Thanks for any help.

Best Answer

Matlab's command help ploterrcorr gives:

ploterrcorr Plot autocorrelation of error time series.

ploterrcorr(errors) takes error data and plots its autocorrelation.

ploterrcorr(errors,'outputIndex',outputIndex) plots using an optionalparameter that overrides the default output index (1).

The autocorrelation at lag 0 is equal to the mean squared error.

The plot you have is of the autocorrelation of the error data. And you can say it is "averaged" as it divided by the number of samples in your error data.

Without going into details, as seen above, typing help ploterrcorr in the command window says The autocorrelation at lag 0 is equal to the mean squared error. The summation of squared error over the number of samples in the error data . As you saw it, it is not $1$. For the example given in the help, typing mean(cell2mat(E).^2) should give you the value at $\text{lag } k = 0$.

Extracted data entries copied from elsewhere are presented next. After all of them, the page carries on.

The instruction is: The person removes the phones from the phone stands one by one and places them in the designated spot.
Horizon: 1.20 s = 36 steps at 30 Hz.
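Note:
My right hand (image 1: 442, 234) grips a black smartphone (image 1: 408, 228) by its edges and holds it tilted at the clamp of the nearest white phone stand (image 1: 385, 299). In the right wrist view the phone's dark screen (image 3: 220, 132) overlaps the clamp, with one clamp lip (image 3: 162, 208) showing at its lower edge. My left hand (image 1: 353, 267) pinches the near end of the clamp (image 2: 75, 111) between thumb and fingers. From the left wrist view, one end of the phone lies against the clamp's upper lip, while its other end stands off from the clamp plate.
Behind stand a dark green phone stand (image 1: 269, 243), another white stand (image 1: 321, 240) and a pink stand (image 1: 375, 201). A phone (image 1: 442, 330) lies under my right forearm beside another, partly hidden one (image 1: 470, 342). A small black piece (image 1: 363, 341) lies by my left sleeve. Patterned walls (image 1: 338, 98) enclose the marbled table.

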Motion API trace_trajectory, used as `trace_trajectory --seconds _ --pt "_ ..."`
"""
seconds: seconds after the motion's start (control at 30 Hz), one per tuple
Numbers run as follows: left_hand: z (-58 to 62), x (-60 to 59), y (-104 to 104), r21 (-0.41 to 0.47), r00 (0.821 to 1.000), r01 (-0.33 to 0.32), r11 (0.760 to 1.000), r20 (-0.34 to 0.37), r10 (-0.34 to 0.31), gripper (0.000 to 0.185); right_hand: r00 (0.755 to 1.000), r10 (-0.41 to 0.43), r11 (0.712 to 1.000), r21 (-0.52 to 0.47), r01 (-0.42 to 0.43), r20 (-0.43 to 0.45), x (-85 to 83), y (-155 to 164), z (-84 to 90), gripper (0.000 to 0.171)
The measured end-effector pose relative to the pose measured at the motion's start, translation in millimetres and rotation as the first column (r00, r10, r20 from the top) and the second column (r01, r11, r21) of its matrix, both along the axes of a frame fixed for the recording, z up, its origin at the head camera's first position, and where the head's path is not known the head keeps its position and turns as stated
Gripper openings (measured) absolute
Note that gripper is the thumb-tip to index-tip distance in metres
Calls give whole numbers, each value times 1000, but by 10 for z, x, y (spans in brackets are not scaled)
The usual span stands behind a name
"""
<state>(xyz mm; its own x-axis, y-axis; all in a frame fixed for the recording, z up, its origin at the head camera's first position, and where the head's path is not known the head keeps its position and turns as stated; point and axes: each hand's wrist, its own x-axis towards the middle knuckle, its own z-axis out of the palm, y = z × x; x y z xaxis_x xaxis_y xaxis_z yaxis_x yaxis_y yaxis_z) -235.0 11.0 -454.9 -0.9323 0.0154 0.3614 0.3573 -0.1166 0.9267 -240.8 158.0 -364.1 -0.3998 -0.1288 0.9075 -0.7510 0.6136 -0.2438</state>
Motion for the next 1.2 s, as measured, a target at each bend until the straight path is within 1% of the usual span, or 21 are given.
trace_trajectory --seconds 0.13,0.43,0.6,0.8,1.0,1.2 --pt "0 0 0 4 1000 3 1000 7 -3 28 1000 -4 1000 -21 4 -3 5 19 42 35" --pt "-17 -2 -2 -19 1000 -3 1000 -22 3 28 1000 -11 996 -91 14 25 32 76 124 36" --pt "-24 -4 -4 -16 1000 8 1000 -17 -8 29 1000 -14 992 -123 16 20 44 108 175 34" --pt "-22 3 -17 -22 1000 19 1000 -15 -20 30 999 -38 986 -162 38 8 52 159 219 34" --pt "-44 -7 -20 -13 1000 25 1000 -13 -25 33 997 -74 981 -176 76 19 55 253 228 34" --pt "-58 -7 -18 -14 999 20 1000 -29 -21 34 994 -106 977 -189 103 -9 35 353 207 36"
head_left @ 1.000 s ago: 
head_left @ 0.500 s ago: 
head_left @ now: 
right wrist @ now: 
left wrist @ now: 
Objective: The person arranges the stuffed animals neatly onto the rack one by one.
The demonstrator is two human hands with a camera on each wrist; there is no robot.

It is symmetric. You have the same information on the positive lag and negative lag side. By the symmetry property, having one side should give you the other side. Unnecessary, maybe if computing and visualizing the other side is expensive.

For the confidence limit, this question and that question may help. But if you open the ploterrcorr you see that the values are calucated by a multiplication by $\frac{2}{\sqrt N}$, which I assume is with reference to $\frac{n_\sigma}{\sqrt N}$ with $2$ standard deviations ($n_\sigma = 2$) for $95\%$ with your error data assumed to be normally distributed.